В этом отношении весьма примечательна его реакция на те немногие признаки начинавшегося признания его искусства, которые появились в конце 1889 года. Прежде всего это было приглашение брюссельской "Группы двадцати" принять участие в выставке 1890 года. Кроме Ван Гога был приглашен Эмиль Бернар. Ван Гог участвовал еще в Париже в нескольких небольших выставках, а также у "Независимых" в 1888 и 1889 годах. Приглашение "Группы двадцати", активно выступавшей с показом картин новых художников, было лестным. В Брюсселе уже выставлялись Моне и Писсарро, Сёра и Синьяк, Лотрек и Гоген, но Ван Гог не рассчитывал быть так скоро участником выставок этого авторитетного в "северных" странах объединения. Он принял приглашение и предложил показать на выставке шесть своих работ, которые, будучи вывешенными вместе, "создадут очень сильный цветовой эффект". Наконец-то одна из задуманных им "декораций" могла предстать перед публикой. Это были "Подсолнухи" (два полотна), "Красные виноградники", "Плющ", "Фруктовый сад в цвету" (Арль), "Пшеничное поле при восходе солнца" (Сен-Реми). Ван Гог обратил на себя внимание художников, свидетельством чего явилась покупка "Красных виноградников" художницей А. Бок за четыреста франков. Это была первая и последняя картина, проданная при жизни Ван Гога. Однако это событие, которого так страстно ожидал Ван Гог с тех пор, как стал художником, теперь не принесло ему ожидаемой радости. Его интерес к любой форме успеха давно иссяк и был полностью переключен на внутреннюю жизнь. Это видно из того, что он не проявил ни малейшего внимания к положительным отзывам прессы на выставку "Группы двадцати". И хотя сама по себе она в его глазах отличалась от других выставок, которые он называл "официальными винегретами", тем не менее особого воодушевления в нем не вызывало уже ничто, кроме работы.

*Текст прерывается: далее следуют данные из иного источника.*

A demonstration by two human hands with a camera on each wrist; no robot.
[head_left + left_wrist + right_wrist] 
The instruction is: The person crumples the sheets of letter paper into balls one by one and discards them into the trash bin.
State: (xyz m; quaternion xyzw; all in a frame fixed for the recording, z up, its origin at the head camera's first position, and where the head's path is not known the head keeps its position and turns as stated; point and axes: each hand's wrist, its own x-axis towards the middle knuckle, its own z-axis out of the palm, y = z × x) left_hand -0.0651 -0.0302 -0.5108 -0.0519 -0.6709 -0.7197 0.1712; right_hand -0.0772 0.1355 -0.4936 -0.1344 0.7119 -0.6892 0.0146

Это особенно ярко иллюстрирует его отношение к статье Альбера Орье, молодого, но уже известного критика символистского направления, посвященной его творчеству и опубликованной в январе 1890 года в двухнедельнике "Mercure de France".
Эта статья, названная "Одинокие. Винсент Ван Гог", была первым серьезным и восторженным признанием его творчества как крупного явления современного символистского искусства. Орье высказал целый ряд очень тонких и глубоких замечаний о творчестве Ван Гога, сохранивших свое значение и по сей день, о чем уже говорилось в начале книги. Блистательно написанная статья обратила на себя внимание, даже вызвала своего рода сенсацию. Орье удалось привлечь какое-то внимание художественного Парижа к Ван Гогу, о котором он писал: "В течение долгого времени он упивался мечтами об обновлении искусства путем ухода от цивилизации, о создании искусства тропиков. Придя к убеждению, что в искусстве все следует начать заново, он долгое время лелеял мысль изобрести живопись, которая была бы очень простой, доходчивой, почти детской, способной трогать простых, не искушенных в тонкостях людей и понятной даже для самого наивного и бедного ума... - писал Орье.- Осуществимы ли все эти теории, все эти мечты Винсента Ван Гога? - восклицает критик. - Быть может, это лишь пустые, хоть и прекрасные фантазии? Кто знает!" 7.